** What is expected **
Each line below that holds the string "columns" counts once; report the total and nothing else.
..........
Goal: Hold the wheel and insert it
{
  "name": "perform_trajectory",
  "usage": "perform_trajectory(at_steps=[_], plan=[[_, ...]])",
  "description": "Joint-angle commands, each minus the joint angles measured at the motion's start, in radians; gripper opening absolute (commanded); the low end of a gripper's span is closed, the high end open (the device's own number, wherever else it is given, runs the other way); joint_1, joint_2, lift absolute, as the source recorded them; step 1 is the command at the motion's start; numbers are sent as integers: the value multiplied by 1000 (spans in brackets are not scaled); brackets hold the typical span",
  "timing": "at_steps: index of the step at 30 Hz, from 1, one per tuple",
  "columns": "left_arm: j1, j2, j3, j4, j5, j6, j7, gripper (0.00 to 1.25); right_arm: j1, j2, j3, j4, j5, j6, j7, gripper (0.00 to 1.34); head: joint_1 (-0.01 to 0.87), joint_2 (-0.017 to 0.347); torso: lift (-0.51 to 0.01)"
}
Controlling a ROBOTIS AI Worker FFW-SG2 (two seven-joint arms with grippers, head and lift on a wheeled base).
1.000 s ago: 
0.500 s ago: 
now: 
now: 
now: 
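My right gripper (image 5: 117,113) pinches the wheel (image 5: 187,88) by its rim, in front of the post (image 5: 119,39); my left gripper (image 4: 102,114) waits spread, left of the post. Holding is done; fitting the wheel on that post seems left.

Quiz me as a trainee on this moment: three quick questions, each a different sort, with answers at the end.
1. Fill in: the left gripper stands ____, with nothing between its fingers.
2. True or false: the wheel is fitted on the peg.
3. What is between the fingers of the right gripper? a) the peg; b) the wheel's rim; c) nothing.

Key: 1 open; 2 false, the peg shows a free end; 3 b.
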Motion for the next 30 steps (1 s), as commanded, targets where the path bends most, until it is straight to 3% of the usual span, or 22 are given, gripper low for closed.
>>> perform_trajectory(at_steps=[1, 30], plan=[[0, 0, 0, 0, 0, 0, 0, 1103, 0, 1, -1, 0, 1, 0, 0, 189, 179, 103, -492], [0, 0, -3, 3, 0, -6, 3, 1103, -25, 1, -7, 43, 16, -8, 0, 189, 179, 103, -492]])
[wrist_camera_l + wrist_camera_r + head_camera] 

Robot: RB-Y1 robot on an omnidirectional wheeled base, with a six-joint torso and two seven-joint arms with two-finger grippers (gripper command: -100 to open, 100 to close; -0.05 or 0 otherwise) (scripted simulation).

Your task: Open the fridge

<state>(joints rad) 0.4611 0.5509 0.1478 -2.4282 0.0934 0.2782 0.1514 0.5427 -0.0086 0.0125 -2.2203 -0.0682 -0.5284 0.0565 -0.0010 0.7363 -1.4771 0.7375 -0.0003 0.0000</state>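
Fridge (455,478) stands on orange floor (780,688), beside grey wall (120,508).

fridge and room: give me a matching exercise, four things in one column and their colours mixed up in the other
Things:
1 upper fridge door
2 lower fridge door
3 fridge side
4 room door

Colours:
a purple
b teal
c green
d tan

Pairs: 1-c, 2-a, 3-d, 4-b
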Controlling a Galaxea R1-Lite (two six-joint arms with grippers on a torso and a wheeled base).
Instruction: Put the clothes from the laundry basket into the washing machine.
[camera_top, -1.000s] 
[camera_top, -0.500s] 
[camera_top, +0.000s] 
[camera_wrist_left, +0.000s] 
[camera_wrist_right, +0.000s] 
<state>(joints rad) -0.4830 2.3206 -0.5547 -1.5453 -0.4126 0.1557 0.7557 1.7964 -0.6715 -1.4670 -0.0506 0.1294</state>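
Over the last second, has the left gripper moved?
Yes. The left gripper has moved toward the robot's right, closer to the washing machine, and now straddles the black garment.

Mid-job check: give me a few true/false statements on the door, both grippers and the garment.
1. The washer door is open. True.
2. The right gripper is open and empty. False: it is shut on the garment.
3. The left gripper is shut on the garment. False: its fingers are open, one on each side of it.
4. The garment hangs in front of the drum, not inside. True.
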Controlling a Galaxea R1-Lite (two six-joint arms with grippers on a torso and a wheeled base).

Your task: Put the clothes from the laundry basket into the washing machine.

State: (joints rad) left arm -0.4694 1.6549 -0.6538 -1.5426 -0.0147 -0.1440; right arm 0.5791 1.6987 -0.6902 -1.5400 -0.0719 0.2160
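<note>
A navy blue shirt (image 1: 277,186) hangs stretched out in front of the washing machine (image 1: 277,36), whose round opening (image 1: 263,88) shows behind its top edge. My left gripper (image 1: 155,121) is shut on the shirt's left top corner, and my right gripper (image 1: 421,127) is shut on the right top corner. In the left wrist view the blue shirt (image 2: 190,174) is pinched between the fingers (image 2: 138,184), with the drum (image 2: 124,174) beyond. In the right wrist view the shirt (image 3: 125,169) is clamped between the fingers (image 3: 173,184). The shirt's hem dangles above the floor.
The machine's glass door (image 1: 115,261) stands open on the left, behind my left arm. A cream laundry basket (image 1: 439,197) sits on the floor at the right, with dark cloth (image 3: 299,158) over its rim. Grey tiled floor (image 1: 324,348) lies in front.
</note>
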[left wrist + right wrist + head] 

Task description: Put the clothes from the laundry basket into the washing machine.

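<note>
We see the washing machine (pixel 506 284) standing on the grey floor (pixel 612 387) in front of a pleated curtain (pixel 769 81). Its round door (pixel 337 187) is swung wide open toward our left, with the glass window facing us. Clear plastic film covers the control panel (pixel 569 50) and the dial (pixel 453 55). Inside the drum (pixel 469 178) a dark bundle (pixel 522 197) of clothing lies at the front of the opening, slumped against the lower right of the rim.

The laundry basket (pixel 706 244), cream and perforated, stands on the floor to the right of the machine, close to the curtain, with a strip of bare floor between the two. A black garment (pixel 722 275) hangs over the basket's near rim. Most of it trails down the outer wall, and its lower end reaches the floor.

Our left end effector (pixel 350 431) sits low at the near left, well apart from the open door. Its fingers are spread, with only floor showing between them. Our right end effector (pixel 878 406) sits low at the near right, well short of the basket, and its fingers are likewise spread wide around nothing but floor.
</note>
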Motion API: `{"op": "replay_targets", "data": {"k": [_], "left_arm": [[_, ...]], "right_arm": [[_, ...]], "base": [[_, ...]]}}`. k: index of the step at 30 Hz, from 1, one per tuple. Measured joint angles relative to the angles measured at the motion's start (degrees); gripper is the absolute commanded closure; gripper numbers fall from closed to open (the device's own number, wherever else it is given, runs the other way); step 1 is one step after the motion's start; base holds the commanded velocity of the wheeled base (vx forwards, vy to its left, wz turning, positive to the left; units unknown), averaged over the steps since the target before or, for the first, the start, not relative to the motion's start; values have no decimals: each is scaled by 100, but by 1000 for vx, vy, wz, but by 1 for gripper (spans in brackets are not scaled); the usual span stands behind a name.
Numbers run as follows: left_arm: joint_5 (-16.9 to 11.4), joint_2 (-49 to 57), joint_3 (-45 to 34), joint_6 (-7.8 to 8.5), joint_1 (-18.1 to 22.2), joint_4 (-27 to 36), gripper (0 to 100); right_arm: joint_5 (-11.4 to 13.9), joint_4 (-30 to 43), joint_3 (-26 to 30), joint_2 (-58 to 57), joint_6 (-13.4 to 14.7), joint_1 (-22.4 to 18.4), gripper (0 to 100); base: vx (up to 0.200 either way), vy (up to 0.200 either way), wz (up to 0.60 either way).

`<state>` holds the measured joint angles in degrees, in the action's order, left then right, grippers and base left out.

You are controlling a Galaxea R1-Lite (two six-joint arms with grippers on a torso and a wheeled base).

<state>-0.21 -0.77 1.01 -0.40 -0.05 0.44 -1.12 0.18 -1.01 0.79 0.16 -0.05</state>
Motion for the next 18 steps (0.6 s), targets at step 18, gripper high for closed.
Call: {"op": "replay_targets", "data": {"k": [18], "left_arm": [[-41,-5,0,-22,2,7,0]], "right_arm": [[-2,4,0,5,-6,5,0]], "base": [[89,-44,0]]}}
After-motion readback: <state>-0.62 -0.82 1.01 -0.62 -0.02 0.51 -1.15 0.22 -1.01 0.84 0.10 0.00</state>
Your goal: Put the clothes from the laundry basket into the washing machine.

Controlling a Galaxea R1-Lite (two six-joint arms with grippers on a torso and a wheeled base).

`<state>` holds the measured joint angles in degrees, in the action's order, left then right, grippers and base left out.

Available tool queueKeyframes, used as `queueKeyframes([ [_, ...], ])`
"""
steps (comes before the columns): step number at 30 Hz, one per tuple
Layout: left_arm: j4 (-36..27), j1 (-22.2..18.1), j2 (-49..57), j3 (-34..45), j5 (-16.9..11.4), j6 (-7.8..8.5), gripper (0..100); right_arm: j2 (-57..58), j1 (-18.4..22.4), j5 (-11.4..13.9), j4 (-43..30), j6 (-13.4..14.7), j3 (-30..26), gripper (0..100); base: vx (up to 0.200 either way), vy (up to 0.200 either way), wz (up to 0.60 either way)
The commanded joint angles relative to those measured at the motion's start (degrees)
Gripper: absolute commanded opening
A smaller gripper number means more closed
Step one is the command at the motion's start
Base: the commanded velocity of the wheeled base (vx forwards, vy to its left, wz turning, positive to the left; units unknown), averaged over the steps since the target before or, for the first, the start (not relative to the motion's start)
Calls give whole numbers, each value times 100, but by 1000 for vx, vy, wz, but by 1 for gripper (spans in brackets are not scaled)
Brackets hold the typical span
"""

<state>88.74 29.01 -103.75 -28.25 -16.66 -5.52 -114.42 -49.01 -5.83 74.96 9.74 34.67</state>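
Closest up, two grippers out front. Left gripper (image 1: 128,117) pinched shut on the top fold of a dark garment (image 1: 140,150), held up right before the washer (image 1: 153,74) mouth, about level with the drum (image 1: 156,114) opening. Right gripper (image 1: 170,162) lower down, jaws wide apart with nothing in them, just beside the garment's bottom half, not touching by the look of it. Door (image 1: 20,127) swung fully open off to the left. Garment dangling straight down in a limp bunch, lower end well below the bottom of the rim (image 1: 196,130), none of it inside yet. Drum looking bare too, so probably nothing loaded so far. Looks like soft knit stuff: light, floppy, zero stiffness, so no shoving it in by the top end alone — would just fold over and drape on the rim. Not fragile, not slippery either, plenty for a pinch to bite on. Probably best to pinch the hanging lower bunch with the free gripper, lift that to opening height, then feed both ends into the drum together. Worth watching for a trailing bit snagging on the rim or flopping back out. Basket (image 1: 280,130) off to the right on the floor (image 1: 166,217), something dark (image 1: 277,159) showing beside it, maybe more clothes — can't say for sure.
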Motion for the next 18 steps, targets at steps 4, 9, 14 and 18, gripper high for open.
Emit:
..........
** Written solution **
2